= Jan Josef Ignác Brentner =

Jan Josef Ignác Brentner (Johann Joseph Ignaz Brentner, surname also spelled Brenntner, Brendtner; 3 November 1689 – 28 June 1742) was a Czech composer of the Baroque era.

==Biography==
Jan Josef Ignác Brentner was born into the family of the mayor of the town of Dobřany in the Kingdom of Bohemia. He seems to have preferred his middle name Josef/Joseph. Known information about his life comes mostly from time he spent in Prague, from 1717 to about 1720, where he published four collections of music. Brentner's opuses 1 and 3 are collections of sacred arias for voice, strings, and continuo, Harmonica duodecatomeria ecclesiastica (1716) and Hymnodia divina (1718 or 1719). In addition, Brentner published a collection of six offertories for chorus, strings, and continuo entitled Offertoria solenniora (1717) as his opus 2 and a collection of six chamber concertos, Horae pomeridianae seu Concertus cammerales (1720) as his opus 4. Brentner's patron was Raymond Wilfert, abbot of the Premonstratensian (Norbertine) monastery in Teplá, to whom the Op. 2 was dedicated. Brentner's funeral motets were written specifically for the Brotherhood of St.
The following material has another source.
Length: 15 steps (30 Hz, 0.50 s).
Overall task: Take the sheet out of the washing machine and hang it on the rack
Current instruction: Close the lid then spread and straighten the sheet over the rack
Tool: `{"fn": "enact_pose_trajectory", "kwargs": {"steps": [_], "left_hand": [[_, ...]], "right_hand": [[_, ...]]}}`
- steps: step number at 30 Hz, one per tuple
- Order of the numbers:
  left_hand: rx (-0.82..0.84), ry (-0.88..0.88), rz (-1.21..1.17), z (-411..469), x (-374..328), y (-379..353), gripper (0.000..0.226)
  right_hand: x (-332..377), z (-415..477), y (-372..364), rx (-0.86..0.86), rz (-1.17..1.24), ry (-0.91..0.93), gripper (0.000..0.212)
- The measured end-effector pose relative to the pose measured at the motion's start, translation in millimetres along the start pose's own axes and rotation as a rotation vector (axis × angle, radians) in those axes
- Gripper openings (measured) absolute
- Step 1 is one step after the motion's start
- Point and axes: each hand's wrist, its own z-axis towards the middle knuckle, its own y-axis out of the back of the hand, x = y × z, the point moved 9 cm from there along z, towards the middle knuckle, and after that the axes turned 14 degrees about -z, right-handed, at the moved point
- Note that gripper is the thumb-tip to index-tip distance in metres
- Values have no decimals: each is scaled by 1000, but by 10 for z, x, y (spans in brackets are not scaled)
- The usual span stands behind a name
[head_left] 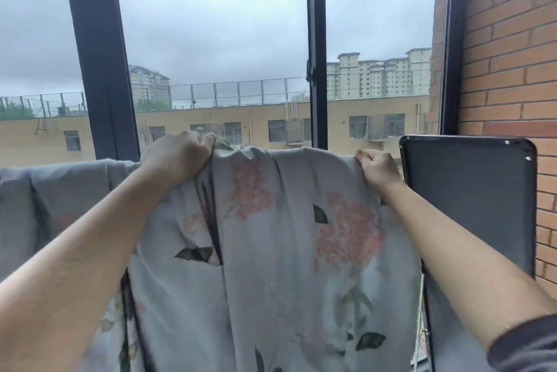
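A pale grey sheet [271, 266] printed with pink flowers and dark leaves hangs down in front of me, its top edge held up at about window-sill height. My left hand [177, 157] is closed on the top edge near the middle. My right hand [378, 168] is fisted on the same edge further right. More of the sheet drapes off to the left at the same height. The rack itself is hidden behind the cloth. The washing machine is out of view.
A black panel with rounded corners and screws [470, 205] stands upright just right of my right hand. A red brick wall [512, 55] fills the right side. Large windows with dark frames [99, 55] face buildings outside.
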Motion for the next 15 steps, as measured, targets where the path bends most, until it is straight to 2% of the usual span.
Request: {"fn": "enact_pose_trajectory", "kwargs": {"steps": [2,5,7,10,12,15], "left_hand": [[-192,-86,-9,-139,-109,89,41],[-417,-315,-49,-375,-384,134,26],[-441,-404,-23,-466,-543,34,29],[-373,-408,28,-532,-704,-155,47],[-351,-422,55,-568,-793,-289,50],[-379,-382,18,-623,-837,-390,42]], "right_hand": [[-86,-153,-211,154,-5,-6,45],[-248,-446,-320,199,47,27,59],[-350,-568,-345,209,125,70,71],[-407,-697,-428,273,244,194,47],[-520,-679,-434,245,217,221,46],[-568,-576,-318,142,207,241,44]]}}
Nicholas Church in Prague.

Brentner died in his birth town Dobřany under unclear circumstances by drowning in the Radbuza River on 28 June 1742.

Although a great many of Brentner's works are known to be lost, a scattering of manuscript copies survive throughout the Czech lands and a large number of them are located in the Music Archive of the Bendiktinerstift in Göttweig, Austria. Still others have turned up, in modified versions, in Bolivia; no one knows exactly how Brentner's music managed to travel to South America, but most likely a number of his works were taken there by Jesuit missionaries – in this connection the names of Johann Joseph Messner and Johannes Frantze are mentioned.

Registries of lost collections belonging to provincial churches in central Europe bear witness to Brentner's works that are no longer extant.

Brentner's music fuses a simple and direct melodic component with a complex and highly ornamented instrumental accompaniment. Although Brentner has never been a famous name, his music has proved enduring—it was still being performed in Prague and Vienna (Hofkapelle) in the mid-19th century, and they have never stopped playing it in Bolivia.

== Compositions ==
- Harmonica duodecatomeria ecclesiastica op. 1 (Prague 1716)
- Offertoria solenniora op. 2 (Prague 1717)
- Hymnodia divina op. 3 (Prague 1719)
- Horae pomeridianae seu Concertus cammerales sex, op. 4 (Praha 1720)
- Laudes matutinae (= Offertoria solenniora op. 2)

== Recordings ==
- Concertos & Arias [op. 4 a selection from op. 1], Hana Blažíková – soprano, Collegium Marianum, Jana Semerádová, Prague 2009, Supraphon SU 3970-2, (Music from Eighteenth-Century Prague).
- Vesperae cum ordinariis psalmis, [selection from] Hymnodia divina op. 3 (Music of baroque Bohemia). Ensemble Inégal, Pražští barokní sólisté (Gabriela Eibenová, Barbora Sojková – sopranos, Lester Landenoye, Marta Fadljevičová – altos, Jaroslav Březina, Hasan El Dunia – tenors, Tomáš Král, Jaromír Nosek – basses), Adam Viktora. Praha 2008, Nibiru 0148-2211.
- [selection from Motetti pro defunctis, Offertoria solenniora op. 2 and Harmonica duodecatometria ecclesiastica op. 1], Ensemble Inégal (Gabriela Eibenová – soprano, Jaroslav Březina – tenor, Mathias Gerchen – bas, Hasan El Dunia, Martin Prokeš, Marián Krejčík, Helena Zemanová), Adam Viktora, Praha 2003, Nibiru 0144-2211.
- Music from the Missions and La Plata (Bolivian baroque Vol. 2), Florilegium and Arkaendar Bolivia Choir, Channel classics, 2006. Contains Brentner's Gloria et honore from op. 2.
- San Ignacio. L'opéra perdu des missions jésuites de l'Amazonie, anciennes réductions de Chiquitos et Moxos, Bolivie (Musique Baroque à la Royale Audience de Chacras 2), Gabriel Garrido, L'Ensemble Elyma, K617, 1996. Contains Brentner’s Cantemus Domino from op. 2.